My code for loading the text is a simple Scanner
with a charsetName
specified
fileScanner = new Scanner(f, CHARACTER_SET);
My current code for writing the file is the following:
BufferedWriter writer = new BufferedWriter(new OutputStreamWriter(new FileOutputStream(file), CHARACTER_SET));
writer.write(this.toString());
System.out.println("Writing " + name + " (" + method + ") using " + CHARACTER_SET + " encoding");
writer.close();
CHARACTER_SET
is a String that is either "UTF8" or "windows-1252" depending on which encoding I detected the file to be when loading it.

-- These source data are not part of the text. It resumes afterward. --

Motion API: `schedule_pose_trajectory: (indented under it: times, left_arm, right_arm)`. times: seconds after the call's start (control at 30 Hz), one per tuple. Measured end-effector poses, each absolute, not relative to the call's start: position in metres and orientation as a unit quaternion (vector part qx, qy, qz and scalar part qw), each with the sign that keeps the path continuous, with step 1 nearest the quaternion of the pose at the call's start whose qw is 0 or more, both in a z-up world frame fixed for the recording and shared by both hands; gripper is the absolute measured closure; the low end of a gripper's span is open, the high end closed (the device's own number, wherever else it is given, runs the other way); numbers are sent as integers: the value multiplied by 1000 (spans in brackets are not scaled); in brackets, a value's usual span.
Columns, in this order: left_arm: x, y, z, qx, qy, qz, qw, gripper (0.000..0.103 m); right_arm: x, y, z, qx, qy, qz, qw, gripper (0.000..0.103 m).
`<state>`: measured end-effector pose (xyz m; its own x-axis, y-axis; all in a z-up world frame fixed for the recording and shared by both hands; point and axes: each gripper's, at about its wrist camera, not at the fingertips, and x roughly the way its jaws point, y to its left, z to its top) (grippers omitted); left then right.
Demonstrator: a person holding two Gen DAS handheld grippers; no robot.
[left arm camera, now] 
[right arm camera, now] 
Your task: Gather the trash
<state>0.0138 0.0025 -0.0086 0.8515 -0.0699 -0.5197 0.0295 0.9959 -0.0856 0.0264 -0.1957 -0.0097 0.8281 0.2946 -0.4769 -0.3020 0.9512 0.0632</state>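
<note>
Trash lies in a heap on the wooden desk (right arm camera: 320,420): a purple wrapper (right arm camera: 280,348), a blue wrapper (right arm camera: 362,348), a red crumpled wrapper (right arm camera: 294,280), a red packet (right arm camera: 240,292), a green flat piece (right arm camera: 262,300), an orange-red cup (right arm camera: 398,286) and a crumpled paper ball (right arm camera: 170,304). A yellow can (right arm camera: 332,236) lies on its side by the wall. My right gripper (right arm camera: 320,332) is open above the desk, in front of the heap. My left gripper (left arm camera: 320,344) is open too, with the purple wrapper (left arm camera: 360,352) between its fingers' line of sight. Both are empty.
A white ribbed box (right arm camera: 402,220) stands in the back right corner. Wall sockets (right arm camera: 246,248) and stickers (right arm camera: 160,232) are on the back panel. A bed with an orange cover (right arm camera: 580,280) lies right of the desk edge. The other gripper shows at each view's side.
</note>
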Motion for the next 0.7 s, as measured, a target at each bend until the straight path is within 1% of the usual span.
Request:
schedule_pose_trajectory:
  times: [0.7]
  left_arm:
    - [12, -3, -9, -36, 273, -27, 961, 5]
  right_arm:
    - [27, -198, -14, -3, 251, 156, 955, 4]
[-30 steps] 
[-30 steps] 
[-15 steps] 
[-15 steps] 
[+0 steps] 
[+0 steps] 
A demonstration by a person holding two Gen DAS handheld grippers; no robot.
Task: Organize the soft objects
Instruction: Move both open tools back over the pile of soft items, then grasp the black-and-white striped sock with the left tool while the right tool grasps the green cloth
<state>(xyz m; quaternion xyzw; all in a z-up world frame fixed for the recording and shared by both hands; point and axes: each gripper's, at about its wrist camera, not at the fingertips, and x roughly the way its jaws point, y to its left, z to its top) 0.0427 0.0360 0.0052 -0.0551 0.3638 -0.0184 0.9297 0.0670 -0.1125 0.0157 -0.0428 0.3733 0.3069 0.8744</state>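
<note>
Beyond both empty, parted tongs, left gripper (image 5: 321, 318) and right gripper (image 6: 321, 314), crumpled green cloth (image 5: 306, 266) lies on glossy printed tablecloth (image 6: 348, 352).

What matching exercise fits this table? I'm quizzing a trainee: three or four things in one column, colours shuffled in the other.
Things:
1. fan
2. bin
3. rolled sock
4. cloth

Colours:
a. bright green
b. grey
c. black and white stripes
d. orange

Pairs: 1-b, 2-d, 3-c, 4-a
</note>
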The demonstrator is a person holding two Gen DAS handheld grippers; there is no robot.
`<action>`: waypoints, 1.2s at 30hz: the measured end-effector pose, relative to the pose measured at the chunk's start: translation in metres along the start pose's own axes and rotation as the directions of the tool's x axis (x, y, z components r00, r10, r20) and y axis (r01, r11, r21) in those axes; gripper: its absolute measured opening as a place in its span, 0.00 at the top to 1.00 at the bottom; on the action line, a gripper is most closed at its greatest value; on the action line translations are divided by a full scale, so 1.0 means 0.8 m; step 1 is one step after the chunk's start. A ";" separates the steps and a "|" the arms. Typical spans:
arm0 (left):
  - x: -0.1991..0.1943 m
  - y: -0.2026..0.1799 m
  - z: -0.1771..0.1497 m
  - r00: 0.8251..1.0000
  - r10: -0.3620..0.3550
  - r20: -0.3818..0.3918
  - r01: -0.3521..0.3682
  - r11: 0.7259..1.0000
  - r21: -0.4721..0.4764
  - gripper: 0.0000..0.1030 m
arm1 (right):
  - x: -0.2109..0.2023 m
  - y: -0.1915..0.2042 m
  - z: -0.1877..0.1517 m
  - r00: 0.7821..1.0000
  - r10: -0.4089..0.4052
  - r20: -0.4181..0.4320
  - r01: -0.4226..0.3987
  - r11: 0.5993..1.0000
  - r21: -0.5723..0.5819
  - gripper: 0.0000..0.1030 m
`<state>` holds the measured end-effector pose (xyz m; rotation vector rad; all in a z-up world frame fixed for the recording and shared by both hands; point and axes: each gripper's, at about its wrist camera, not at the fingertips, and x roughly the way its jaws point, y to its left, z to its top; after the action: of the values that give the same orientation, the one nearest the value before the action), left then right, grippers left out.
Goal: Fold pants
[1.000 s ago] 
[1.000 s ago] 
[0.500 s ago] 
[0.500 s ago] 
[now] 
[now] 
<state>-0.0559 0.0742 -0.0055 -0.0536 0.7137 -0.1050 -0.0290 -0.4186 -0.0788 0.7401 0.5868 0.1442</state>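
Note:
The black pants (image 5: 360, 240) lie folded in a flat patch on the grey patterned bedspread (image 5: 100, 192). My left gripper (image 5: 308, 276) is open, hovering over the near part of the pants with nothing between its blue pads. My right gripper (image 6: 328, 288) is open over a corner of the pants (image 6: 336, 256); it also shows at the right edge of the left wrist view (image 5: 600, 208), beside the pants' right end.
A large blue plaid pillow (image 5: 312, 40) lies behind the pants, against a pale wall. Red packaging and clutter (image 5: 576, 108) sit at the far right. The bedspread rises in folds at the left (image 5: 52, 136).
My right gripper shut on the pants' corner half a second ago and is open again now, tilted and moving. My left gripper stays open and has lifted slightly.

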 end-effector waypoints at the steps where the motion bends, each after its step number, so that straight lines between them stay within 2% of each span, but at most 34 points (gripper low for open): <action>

The file actually outputs just fine in either mode, with all the special accent characters I've encountered being uncorrupted. The problem is that if I work on an Cp1252 file, it will output it as UTF-8 even though I initialized the BufferedWriter with a Cp1252 OutputStreamWriter. I can verify this since the encoding was set via CHARACTER_SET
, and I print out CHARACTER_SET
right afterwards showing that for ANSI files it used Cp1252. I'm checking the encoding of the output by loading it in Notepad++ and seeing what it says in the bottom right.
It know seems like I'm splitting hairs a little, but I really do want to leave the file with its original encoding.